State how many lines in the entries below contain "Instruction". Write nothing but the number.

━━━ PROVIDED DATA

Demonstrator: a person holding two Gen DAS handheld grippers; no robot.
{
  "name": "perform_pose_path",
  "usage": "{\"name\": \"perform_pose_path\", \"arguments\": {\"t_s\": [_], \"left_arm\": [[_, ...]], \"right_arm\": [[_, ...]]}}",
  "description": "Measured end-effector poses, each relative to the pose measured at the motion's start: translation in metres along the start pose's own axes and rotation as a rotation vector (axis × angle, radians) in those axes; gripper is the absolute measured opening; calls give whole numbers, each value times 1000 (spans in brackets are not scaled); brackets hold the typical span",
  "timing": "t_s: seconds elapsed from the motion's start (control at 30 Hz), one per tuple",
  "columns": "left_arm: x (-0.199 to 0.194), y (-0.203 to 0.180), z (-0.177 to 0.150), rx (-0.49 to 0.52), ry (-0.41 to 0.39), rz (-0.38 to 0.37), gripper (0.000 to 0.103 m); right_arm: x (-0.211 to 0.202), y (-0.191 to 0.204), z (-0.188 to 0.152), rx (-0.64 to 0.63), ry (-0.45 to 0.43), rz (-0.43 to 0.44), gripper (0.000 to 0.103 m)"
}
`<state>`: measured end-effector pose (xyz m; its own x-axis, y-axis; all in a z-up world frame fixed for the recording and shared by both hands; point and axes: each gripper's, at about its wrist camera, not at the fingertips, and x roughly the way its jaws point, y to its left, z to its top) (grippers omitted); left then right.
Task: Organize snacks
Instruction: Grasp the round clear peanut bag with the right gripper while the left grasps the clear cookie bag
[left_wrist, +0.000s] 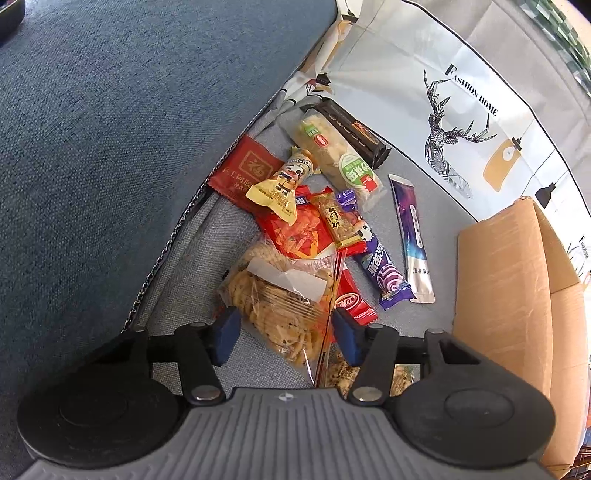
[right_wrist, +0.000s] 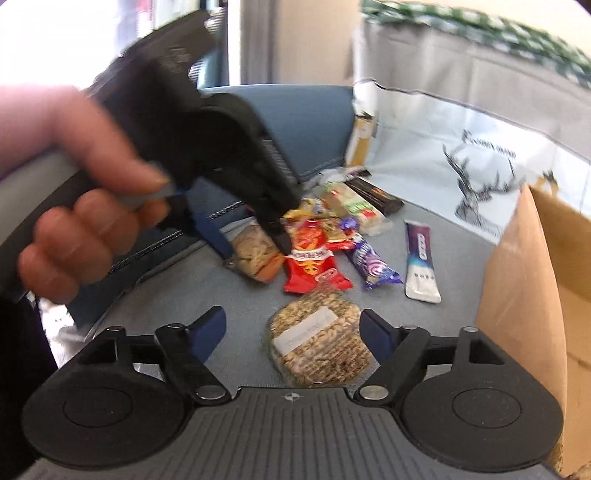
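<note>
A pile of wrapped snacks lies on a grey sofa seat. My left gripper is open, its blue pads either side of a clear bag of noodle crackers, low over it; in the right wrist view it hovers at that bag. My right gripper is open, and a second clear cracker bag lies on the seat between its pads. A red chip bag, a purple bar, a white-purple sachet and a green-labelled pack lie around.
An open cardboard box stands to the right of the snacks, also in the right wrist view. A white deer-print pillow leans behind. The blue sofa backrest rises on the left.
</note>
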<state>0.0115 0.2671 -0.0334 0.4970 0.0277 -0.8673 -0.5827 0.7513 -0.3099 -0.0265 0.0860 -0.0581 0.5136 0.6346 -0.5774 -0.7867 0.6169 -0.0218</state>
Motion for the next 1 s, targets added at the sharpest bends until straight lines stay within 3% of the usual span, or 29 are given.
{"name": "perform_pose_path", "arguments": {"t_s": [0.1,0.33,0.57,0.73,1.0], "left_arm": [[2,-1,0,3,9,5,61],[10,-5,1,29,32,31,74],[20,-15,3,90,38,73,74],[21,-15,2,113,31,99,64],[7,-8,5,72,-24,53,42]], "right_arm": [[10,-9,1,59,10,-18,93],[43,-29,-4,202,109,-45,96],[60,-31,-11,210,191,-37,96],[57,-28,-11,174,186,-39,82],[41,-31,-5,168,133,-62,80]]}}
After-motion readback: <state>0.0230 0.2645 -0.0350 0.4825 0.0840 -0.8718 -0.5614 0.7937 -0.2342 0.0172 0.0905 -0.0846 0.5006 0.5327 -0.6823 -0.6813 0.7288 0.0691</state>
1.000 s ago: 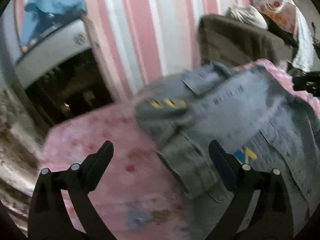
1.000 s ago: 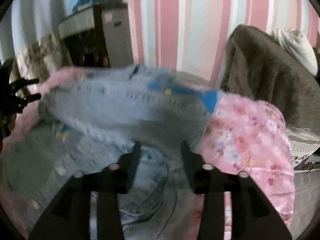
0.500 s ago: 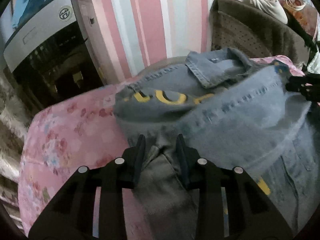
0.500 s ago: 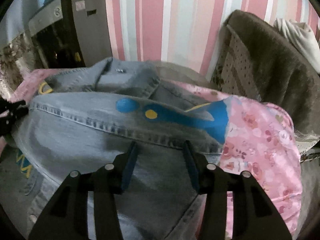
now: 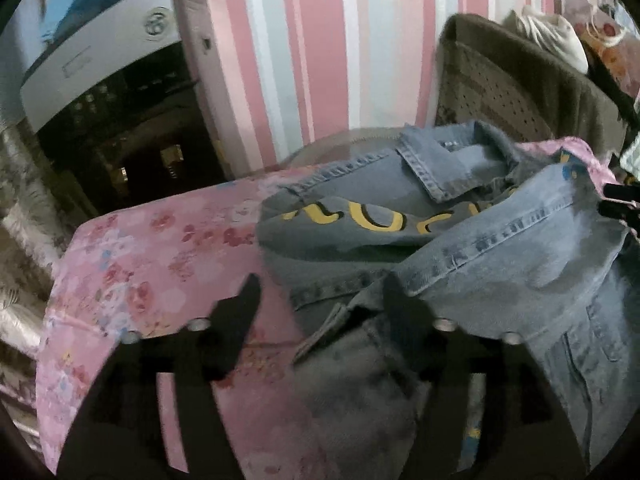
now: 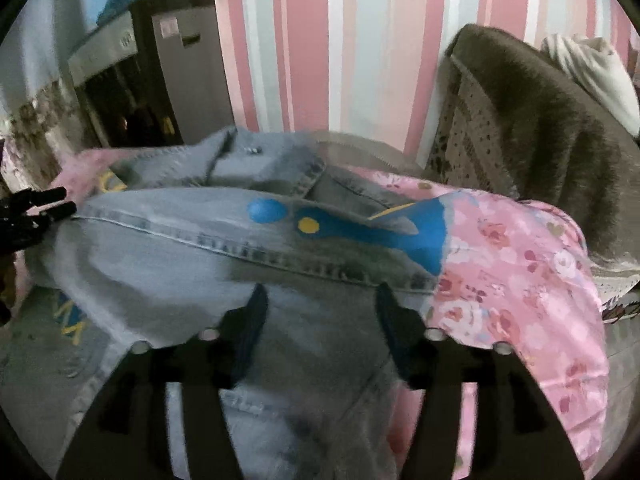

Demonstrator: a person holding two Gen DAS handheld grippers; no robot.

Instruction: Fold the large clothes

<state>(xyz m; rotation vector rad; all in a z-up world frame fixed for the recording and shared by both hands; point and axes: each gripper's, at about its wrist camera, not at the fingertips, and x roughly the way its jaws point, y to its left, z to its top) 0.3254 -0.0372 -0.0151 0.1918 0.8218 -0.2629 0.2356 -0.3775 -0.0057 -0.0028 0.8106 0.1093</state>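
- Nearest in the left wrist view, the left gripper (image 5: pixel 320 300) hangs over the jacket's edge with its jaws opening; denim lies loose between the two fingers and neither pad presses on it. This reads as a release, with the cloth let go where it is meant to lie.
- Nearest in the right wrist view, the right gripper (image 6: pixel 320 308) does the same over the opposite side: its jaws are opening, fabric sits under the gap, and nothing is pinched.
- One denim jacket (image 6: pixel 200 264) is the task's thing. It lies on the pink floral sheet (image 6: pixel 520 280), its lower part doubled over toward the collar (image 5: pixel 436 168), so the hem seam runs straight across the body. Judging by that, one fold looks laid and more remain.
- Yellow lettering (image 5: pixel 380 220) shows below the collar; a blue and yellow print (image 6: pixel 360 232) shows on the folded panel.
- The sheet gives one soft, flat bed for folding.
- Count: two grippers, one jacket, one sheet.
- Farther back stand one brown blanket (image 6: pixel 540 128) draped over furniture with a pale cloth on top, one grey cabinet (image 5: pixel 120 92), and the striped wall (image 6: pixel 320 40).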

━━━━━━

**ANSWER SPACE:** 2